James Bronterre O'Brien (1805 – 23 December 1864) was an Irish Chartist leader, reformer and journalist.

James O'Brien was born near Granard, County Longford, Ireland in 1804 or 1805. He went to a local church school, where one of his teachers recognised his intellectual abilities and arranged for him to be educated at the progressive Lovell Edgeworth School. In 1822 he proceeded to Trinity College, Dublin, where he won several academic prizes including the Science Gold Medal. After studying law at King's Inns, O'Brien moved to England in 1829 with the intention of becoming a lawyer in London.

In London he joined the Radical Reform Association where he met Henry Hunt, William Cobbett, Henry Hetherington and other leaders of the struggle for universal suffrage. In 1836 he joined the London Working Men's Association.

O'Brien began contributing articles to Henry Hetherington's Poor Man's Guardian. He signed these articles with the pseudonym 'Bronterre' and James O'Brien eventually adopted it as his middle name. He worked very closely with Hetherington and when he was imprisoned for publishing an unstamped newspaper, O'Brien took over the editorship of the Poor Man's Guardian. O'Brien and Hetherington also collaborated on other unstamped newspapers such as The Destructive and the London Dispatch. In 1837 O'Brien began publishing Bronterre's National Reformer. In an attempt to avoid paying stamp duty, the journal included essays rather than 'news items'. During this period, Henry Hetherington and O'Brien led the struggle against the stamp duty and were consistent in their arguments that working people needed cheap newspapers that contained political information.

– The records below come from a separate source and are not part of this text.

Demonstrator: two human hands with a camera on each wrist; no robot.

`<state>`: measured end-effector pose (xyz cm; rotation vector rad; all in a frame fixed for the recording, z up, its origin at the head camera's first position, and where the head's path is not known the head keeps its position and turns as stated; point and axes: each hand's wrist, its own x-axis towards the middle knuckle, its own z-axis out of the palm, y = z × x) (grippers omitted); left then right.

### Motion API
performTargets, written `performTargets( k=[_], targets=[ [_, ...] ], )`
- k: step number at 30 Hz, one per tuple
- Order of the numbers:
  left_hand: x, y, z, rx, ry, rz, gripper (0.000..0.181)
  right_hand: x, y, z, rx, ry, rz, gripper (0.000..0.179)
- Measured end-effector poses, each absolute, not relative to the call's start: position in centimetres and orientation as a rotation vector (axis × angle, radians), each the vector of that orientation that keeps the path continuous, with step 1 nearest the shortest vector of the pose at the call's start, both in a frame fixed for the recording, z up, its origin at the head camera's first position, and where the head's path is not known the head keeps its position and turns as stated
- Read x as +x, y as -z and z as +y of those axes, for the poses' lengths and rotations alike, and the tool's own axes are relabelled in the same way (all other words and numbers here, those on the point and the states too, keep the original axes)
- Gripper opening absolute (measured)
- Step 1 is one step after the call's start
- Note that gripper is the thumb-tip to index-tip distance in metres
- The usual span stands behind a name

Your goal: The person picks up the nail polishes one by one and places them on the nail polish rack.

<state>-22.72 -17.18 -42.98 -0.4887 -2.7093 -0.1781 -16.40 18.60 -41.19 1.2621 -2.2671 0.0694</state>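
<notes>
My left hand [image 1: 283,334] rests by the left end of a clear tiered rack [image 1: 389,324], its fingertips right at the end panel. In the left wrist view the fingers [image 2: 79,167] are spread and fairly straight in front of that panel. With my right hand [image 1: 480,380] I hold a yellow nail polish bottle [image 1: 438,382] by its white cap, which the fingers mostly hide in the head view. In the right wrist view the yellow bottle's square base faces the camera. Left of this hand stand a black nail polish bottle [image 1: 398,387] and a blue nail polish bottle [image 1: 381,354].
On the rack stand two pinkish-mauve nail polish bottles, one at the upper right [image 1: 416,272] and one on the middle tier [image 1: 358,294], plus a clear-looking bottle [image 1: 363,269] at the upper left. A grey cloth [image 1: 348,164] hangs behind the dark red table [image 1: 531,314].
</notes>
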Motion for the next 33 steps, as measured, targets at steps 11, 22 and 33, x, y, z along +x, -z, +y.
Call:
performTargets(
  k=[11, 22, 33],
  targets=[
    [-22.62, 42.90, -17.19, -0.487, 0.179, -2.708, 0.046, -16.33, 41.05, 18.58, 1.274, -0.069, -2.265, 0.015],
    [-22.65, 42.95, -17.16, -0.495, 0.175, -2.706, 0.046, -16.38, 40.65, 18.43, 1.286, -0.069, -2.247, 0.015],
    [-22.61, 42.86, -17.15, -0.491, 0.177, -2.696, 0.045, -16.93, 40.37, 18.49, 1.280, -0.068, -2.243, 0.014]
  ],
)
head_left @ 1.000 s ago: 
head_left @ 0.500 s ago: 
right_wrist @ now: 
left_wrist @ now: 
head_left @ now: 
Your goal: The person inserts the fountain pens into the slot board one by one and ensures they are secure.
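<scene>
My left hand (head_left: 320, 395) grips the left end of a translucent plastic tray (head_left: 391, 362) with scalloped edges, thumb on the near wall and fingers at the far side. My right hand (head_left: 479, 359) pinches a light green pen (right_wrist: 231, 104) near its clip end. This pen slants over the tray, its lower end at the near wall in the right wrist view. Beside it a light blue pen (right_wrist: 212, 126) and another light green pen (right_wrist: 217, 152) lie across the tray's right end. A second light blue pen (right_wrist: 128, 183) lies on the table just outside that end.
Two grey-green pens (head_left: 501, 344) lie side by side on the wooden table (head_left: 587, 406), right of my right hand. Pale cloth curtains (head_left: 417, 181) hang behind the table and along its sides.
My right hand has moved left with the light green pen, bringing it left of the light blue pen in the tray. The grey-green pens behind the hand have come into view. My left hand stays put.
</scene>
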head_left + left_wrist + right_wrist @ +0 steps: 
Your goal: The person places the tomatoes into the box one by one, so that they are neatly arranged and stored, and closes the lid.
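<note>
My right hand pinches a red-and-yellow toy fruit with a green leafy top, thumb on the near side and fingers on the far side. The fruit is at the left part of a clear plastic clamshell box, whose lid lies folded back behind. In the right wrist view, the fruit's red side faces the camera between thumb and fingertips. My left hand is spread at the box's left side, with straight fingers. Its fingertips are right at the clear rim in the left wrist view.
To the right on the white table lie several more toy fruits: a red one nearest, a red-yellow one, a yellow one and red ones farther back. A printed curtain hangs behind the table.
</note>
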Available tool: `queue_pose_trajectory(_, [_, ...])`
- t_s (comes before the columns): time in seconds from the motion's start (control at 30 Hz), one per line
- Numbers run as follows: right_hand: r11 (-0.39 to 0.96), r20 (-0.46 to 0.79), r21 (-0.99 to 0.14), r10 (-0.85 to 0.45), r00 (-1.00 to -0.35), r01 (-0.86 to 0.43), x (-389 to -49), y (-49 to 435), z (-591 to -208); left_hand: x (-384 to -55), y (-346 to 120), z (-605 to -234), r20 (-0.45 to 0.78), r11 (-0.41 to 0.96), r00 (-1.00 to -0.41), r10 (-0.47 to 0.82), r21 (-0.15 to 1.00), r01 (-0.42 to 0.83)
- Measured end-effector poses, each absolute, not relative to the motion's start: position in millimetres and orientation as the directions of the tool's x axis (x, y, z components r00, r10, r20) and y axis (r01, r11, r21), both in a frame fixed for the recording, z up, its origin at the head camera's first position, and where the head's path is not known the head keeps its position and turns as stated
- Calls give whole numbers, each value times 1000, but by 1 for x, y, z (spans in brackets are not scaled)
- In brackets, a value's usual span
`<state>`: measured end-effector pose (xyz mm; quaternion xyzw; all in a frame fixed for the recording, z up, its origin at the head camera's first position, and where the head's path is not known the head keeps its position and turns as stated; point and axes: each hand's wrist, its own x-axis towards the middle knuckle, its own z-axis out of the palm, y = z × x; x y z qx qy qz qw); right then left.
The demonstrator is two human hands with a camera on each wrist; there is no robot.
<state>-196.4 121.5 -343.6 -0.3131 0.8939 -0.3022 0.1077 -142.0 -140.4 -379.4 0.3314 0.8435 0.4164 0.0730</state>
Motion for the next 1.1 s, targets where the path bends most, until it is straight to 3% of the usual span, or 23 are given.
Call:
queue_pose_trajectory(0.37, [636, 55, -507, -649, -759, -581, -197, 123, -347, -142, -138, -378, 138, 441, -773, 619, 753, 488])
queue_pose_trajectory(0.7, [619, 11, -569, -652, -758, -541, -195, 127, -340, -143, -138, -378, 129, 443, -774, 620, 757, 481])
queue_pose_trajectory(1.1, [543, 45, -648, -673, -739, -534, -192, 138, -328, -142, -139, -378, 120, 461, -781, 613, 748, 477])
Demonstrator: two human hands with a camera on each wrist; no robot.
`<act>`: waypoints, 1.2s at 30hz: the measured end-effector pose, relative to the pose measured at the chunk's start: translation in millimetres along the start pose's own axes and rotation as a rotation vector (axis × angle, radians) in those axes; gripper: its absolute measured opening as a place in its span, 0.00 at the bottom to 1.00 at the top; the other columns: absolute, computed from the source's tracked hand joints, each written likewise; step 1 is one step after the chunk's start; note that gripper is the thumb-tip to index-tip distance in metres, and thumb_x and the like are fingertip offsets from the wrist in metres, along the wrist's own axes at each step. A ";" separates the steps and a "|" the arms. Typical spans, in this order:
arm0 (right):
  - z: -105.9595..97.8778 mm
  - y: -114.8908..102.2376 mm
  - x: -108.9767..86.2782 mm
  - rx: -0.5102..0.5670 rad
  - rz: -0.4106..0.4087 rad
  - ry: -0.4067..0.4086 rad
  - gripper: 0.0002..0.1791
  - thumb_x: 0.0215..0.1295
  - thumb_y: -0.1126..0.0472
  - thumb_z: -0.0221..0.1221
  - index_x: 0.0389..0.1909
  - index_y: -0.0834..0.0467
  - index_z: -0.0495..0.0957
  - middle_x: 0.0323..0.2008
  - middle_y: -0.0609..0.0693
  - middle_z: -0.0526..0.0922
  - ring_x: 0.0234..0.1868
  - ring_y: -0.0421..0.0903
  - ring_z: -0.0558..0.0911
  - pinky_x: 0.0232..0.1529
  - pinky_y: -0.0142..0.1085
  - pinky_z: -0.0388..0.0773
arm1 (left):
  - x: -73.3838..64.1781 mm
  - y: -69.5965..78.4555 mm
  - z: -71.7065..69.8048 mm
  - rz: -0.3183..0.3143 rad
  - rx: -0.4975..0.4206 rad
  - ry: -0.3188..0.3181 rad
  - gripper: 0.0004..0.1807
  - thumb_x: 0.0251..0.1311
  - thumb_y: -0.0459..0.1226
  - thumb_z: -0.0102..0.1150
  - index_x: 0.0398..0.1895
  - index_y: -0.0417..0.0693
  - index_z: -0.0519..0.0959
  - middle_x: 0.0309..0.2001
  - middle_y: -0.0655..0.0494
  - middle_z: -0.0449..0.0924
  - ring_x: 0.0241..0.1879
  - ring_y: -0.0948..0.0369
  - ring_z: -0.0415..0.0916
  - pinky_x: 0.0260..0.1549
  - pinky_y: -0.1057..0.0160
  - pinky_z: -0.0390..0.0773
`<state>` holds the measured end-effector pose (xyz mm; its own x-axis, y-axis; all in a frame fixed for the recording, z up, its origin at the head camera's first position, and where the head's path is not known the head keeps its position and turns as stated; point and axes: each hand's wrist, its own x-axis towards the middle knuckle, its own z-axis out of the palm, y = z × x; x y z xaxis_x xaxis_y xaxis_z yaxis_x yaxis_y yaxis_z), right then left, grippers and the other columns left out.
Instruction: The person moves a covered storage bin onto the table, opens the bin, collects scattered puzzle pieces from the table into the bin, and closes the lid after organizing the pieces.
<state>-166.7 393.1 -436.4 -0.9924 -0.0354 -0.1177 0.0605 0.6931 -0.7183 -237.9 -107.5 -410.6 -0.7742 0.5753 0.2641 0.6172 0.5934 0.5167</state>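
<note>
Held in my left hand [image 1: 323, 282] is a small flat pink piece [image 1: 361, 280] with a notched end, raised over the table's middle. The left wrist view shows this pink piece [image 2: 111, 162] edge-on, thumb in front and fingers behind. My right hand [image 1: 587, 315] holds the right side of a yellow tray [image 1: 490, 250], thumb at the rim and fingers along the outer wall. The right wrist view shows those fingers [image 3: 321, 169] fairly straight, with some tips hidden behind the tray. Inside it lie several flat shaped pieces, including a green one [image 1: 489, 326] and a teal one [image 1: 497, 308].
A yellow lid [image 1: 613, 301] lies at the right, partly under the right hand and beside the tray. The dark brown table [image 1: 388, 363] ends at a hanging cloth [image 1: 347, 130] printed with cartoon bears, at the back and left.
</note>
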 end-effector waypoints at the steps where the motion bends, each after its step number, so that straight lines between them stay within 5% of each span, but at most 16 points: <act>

O'Brien was influenced by the socialist writer, Gracchus Babeuf, who had been executed during the French Revolution. In 1836 O'Brien began publishing translations of Babeuf's work in the Poor Man's Guardian. He also included Filippo Buonarroti's account of Babeuf and the Conspiracy of Equals. O'Brien became fascinated with the history of radicalism and began work on books on the French Revolution and the English Commonwealth. However, the authorities raided his house in 1838 and seized his manuscripts and the projects were never completed.